*Aim of the task:* Tell how many lines in the following entries include the word "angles", giving the figure alone.
• • • •
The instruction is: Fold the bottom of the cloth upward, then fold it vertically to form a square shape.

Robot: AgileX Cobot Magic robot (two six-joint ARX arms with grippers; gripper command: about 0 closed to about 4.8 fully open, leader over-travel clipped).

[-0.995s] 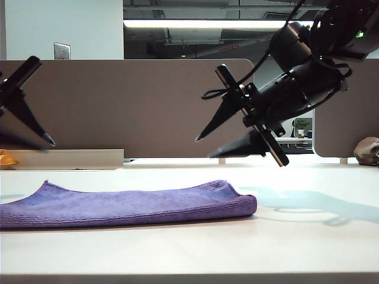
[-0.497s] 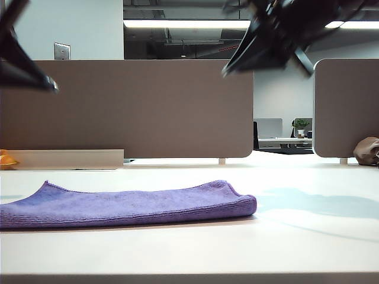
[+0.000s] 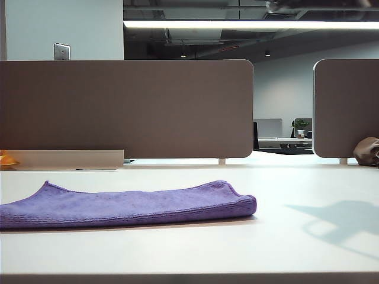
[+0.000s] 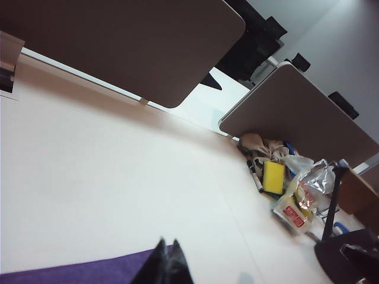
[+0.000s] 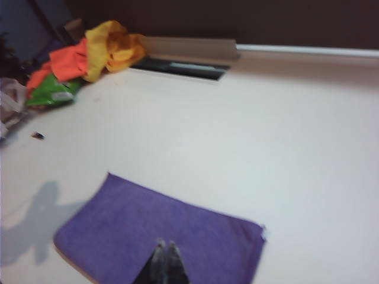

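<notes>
On the white worktop (image 3: 195, 248) the purple cloth (image 3: 127, 205) lies folded flat, toward the left of the exterior view. Neither arm shows there. High above the cloth, the left gripper (image 4: 163, 263) and right gripper (image 5: 165, 253) each hang with fingertips pressed together, empty.

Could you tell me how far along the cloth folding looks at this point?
It looks essentially finished. The cloth lies folded on the table, a doubled layer with a rounded fold edge in the exterior view and a compact, roughly square patch from the right wrist. Nothing is in hand: the left hand and right hand are both shut, empty and clear above it. Nothing obvious remains, though exact squareness is hard to judge.
</notes>
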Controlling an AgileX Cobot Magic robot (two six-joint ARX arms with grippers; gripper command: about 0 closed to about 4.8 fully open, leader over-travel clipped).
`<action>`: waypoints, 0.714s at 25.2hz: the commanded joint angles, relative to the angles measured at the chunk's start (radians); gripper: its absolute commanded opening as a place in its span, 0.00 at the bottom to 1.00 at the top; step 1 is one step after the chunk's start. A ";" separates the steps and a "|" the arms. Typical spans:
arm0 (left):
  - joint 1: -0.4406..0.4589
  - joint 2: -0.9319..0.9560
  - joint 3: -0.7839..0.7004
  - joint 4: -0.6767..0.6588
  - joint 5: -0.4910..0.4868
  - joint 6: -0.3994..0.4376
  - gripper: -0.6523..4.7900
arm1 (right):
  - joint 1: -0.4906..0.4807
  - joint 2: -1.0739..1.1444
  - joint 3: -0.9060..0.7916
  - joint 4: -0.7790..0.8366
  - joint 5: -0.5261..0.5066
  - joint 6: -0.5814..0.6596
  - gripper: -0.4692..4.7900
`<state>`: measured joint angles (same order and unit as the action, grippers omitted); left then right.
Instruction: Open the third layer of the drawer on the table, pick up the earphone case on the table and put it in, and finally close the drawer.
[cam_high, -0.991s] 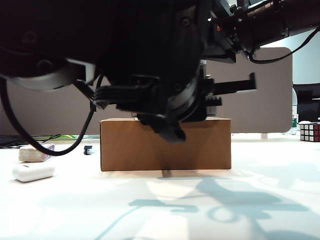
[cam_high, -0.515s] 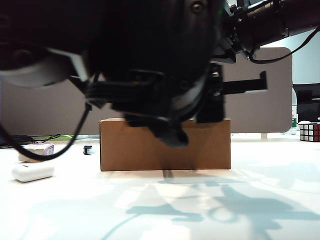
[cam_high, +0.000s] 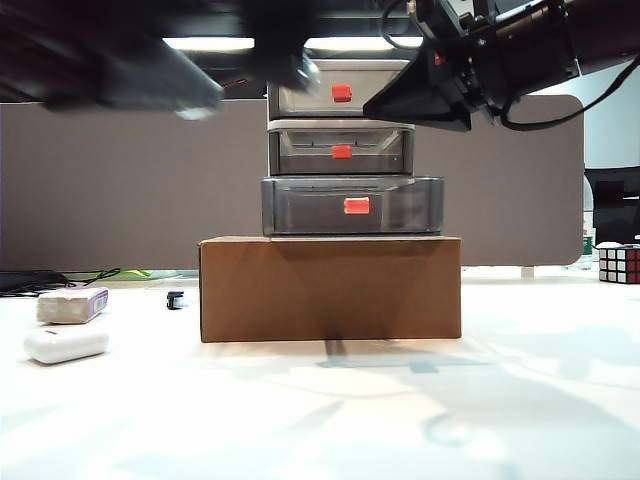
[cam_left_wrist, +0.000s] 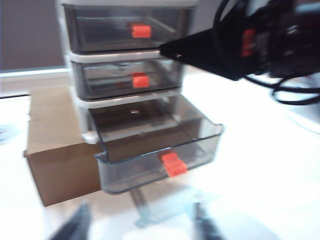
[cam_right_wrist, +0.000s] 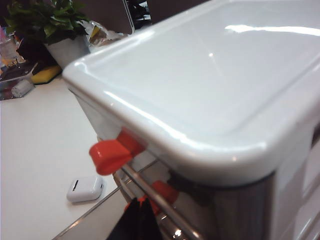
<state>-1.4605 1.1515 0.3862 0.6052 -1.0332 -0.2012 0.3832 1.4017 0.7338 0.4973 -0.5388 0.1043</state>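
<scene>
White earphone case (cam_high: 66, 344) lying crosswise

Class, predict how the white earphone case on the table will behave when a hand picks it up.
The earphone case looks smooth and rounded, so it may slip between fingers. It seems small, probably light and rigid. Lying flat on the table, it likely won't roll.

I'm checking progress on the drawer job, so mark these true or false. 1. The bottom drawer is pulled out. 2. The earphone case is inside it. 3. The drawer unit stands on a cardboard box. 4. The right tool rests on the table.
1. True: the third layer of the drawer sticks out.
2. False: the earphone case lies on the table, left of the box.
3. True: it stands on the cardboard box.
4. False: the right tool is up by the unit's top.
</scene>
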 joint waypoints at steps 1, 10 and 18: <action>0.067 -0.233 -0.006 -0.352 0.204 -0.076 0.42 | 0.000 -0.004 0.006 -0.016 -0.034 0.000 0.08; 0.752 -0.700 -0.006 -0.928 0.757 -0.070 0.51 | -0.001 -0.004 0.006 -0.030 -0.052 0.027 0.08; 1.084 -0.677 -0.091 -0.735 1.143 0.084 0.52 | -0.001 -0.005 0.006 -0.030 -0.071 0.060 0.08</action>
<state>-0.4038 0.4519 0.3031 -0.1707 -0.0051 -0.2489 0.3820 1.4017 0.7338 0.4561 -0.5995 0.1577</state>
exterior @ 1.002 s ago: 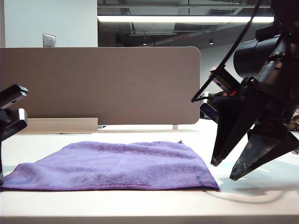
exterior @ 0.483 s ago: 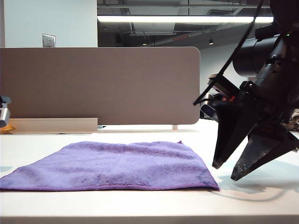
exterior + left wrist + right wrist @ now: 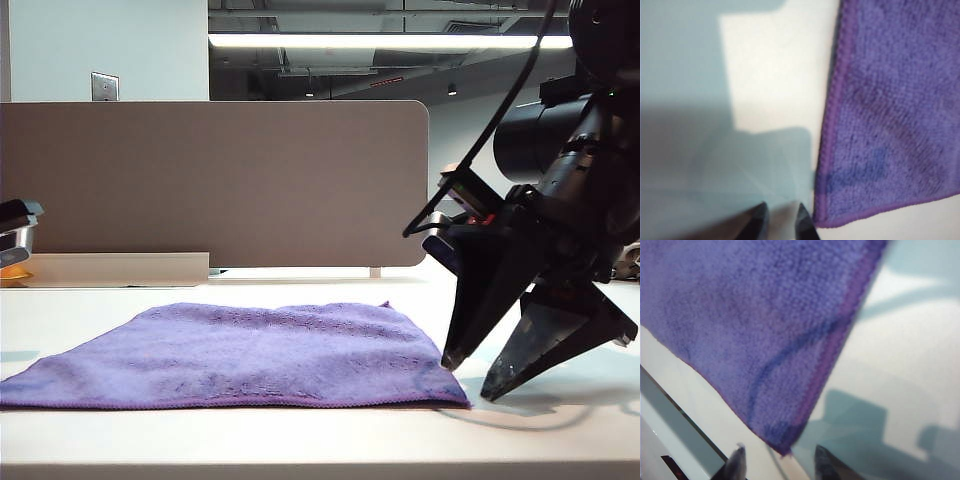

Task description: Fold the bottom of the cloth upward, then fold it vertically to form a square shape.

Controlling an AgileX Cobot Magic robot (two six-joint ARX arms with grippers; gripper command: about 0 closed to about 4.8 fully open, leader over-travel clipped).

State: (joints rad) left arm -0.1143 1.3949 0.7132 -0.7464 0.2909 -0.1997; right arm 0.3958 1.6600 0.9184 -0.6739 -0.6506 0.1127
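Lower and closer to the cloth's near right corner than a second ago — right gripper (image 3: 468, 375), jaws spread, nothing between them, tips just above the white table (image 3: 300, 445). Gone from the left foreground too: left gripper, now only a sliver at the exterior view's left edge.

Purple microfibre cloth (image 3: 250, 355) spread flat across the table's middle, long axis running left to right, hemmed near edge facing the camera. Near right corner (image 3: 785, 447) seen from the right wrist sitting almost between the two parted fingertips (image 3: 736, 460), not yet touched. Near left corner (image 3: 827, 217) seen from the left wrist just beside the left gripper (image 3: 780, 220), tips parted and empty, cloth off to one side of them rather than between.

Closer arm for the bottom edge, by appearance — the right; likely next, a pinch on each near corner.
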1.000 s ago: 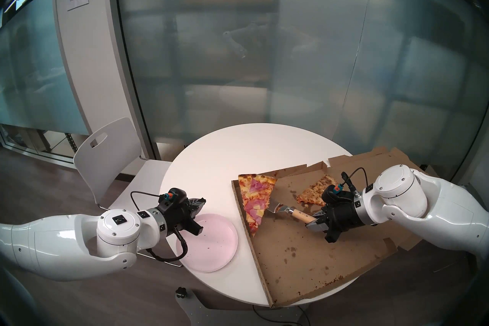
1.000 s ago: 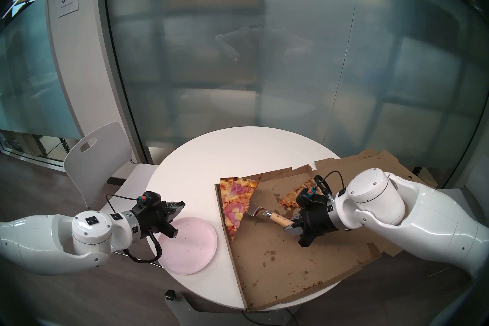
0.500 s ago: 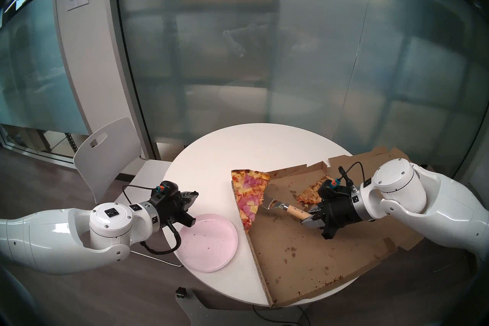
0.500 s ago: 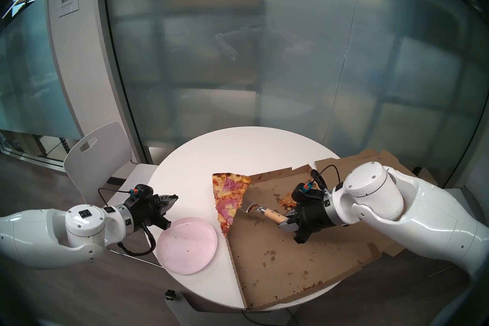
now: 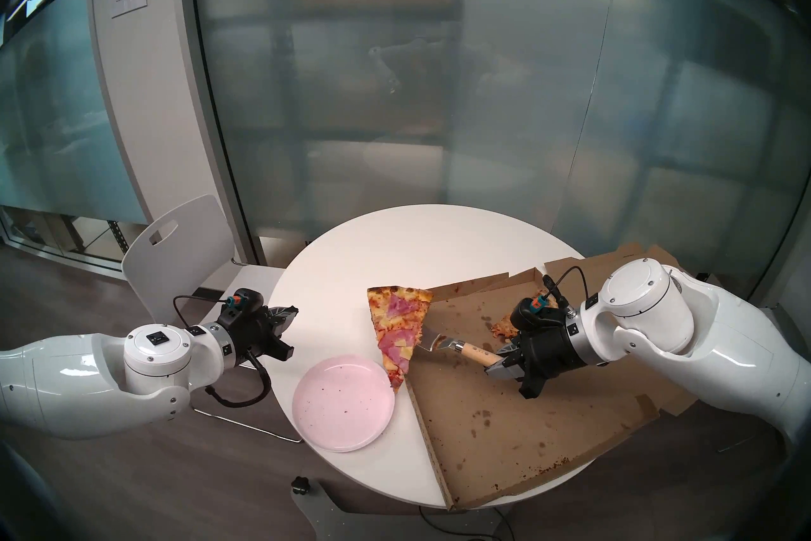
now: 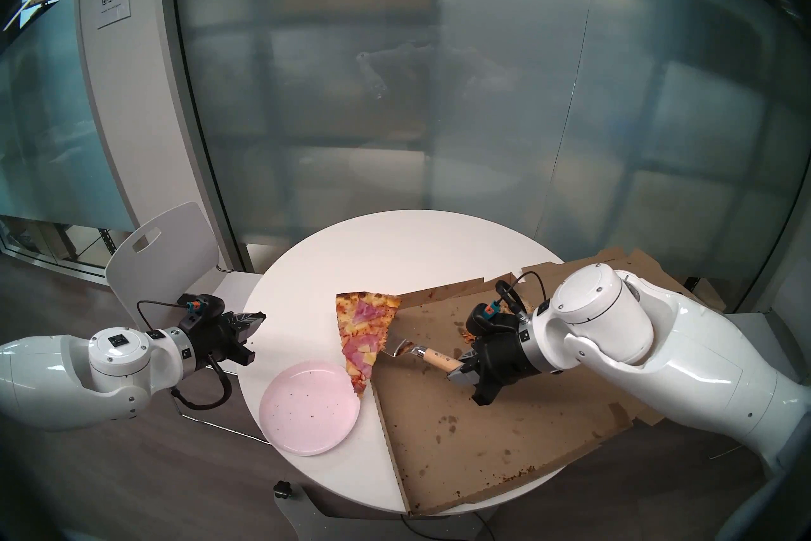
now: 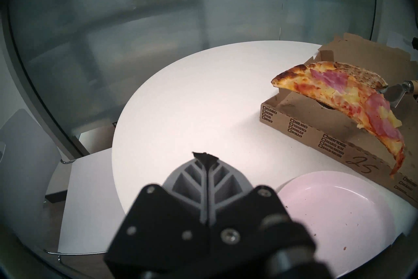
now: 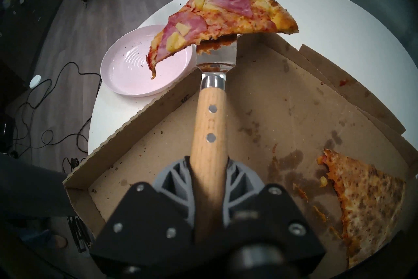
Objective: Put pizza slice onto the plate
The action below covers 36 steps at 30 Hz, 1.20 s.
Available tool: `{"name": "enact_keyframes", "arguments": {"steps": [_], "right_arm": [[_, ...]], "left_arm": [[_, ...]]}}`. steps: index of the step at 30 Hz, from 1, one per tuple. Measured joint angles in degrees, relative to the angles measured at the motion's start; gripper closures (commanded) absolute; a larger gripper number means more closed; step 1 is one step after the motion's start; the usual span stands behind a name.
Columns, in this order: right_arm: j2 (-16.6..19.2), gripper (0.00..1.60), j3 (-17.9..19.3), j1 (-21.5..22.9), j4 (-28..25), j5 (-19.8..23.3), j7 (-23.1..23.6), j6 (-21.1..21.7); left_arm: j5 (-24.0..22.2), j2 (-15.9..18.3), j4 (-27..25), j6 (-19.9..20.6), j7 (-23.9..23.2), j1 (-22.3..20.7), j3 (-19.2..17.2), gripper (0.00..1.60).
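Long triangular pizza slice with pink ham, yellow pineapple and browned crust [image 5: 398, 334] is airborne, riding on a metal spatula blade with a wooden handle [image 8: 209, 126]. Crust end is up over the box edge; the tip droops over the plate's near rim. Round pale pink plate with shallow rim [image 5: 340, 426] sits flat on the white surface [image 5: 351, 263], a few dark crumbs on it, just beside the box.

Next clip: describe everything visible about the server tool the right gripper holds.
The server has a pale wooden handle with two metal rivets, a shiny collar and a flat steel blade. The right gripper is shut on the handle's end. The blade is under the middle of the pizza slice, carrying it in the air; both slice ends droop.
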Motion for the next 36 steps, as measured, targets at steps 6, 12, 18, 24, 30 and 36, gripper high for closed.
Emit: {"name": "enact_keyframes", "arguments": {"steps": [6,12,18,24,30,36], "right_arm": [[-2.36,1.6,-1.73,1.34,0.02,-1.71,0.94,1.19],[-4.8,1.6,-3.94,2.59,0.24,-3.38,1.87,2.14],[-7.1,1.6,-6.07,3.9,0.87,-5.14,2.91,2.59],[-8.41,1.6,-7.77,4.77,1.25,-6.58,3.7,2.58],[-9.35,1.6,-9.72,5.37,1.4,-8.42,4.36,2.58],[-9.98,1.6,-11.35,5.66,1.78,-9.87,4.76,2.63]], "left_arm": [[-0.82,0.59,0.11,-1.31,-0.37,0.03,0.11,1.6],[-1.52,1.01,-0.03,-2.18,-0.45,0.0,0.11,1.6],[-2.14,1.41,0.01,-2.7,0.07,-0.14,-0.01,1.6],[-2.53,1.61,0.45,-2.95,0.3,-0.23,-0.03,1.6],[-2.56,1.63,1.69,-3.08,-0.08,-0.3,0.05,1.6],[-1.9,1.54,1.96,-3.1,-0.42,-0.33,0.14,1.6]]}}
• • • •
*Exercise response:* 3